→ **Work order**
The answer is a number and nothing else: the count of lines in these entries containing the word "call".

→ **Entries provided**
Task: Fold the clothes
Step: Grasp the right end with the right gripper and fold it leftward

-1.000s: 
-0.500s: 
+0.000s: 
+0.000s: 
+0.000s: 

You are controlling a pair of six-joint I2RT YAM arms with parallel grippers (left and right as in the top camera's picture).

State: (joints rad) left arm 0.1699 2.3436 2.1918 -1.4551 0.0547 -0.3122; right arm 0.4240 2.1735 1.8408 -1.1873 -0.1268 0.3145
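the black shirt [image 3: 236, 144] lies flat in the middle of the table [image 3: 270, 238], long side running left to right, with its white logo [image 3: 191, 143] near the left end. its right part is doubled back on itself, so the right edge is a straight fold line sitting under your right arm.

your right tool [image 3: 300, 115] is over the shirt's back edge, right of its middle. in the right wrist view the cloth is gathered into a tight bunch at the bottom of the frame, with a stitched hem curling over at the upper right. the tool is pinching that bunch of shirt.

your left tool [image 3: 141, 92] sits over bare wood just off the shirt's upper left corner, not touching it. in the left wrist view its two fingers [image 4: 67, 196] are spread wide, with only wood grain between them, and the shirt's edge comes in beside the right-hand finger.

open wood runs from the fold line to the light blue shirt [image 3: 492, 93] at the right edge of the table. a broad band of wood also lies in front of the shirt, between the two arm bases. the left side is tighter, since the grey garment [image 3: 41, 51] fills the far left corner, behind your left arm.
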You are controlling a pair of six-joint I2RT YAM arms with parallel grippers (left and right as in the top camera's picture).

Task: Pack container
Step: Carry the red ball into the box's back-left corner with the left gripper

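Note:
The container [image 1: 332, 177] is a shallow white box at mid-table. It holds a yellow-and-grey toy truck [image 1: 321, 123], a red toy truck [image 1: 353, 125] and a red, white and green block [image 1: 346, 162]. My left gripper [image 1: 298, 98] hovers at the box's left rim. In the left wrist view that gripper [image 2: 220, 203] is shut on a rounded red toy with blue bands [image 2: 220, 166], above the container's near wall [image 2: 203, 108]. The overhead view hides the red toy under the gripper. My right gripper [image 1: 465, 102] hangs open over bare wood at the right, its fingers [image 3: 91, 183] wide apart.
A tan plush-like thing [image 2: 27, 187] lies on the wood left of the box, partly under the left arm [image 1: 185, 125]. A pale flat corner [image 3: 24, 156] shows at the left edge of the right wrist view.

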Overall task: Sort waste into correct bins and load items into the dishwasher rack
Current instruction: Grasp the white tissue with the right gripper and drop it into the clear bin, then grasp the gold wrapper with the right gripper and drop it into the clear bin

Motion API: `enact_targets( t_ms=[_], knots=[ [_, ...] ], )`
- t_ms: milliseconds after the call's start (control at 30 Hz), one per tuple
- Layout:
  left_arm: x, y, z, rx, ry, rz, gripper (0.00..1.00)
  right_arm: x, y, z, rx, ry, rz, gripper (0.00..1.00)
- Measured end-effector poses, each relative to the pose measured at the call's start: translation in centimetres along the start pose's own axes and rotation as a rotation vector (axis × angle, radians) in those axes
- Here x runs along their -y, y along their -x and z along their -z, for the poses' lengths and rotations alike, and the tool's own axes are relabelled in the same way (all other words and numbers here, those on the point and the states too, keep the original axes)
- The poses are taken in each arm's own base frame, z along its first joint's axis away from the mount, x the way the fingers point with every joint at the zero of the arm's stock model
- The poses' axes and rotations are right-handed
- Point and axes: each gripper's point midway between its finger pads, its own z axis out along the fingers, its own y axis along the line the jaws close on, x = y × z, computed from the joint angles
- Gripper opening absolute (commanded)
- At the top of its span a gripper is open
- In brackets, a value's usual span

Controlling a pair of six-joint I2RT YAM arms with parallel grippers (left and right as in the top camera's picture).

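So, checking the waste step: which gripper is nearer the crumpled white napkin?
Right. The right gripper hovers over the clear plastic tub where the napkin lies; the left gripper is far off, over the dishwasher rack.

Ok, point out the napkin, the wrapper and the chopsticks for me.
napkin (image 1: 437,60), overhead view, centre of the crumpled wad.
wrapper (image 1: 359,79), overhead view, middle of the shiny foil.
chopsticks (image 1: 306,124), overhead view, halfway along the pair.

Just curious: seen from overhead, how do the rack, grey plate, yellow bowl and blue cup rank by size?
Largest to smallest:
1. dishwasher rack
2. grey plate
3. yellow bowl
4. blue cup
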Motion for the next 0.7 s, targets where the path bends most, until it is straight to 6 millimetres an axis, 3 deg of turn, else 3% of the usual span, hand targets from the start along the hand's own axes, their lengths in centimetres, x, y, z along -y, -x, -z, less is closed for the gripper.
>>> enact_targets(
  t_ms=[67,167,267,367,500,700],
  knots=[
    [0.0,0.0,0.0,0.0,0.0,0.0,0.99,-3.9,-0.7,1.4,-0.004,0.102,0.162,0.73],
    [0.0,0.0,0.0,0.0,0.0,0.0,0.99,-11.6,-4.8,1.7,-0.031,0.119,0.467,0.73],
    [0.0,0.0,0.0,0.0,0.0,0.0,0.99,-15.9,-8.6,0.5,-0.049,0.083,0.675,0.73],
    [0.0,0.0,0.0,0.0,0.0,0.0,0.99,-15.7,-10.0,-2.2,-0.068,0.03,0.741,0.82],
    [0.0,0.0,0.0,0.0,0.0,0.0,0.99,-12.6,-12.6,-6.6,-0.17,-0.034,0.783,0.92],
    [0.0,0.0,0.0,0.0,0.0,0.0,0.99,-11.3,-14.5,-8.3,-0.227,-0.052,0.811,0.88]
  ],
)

→ **Written response**
2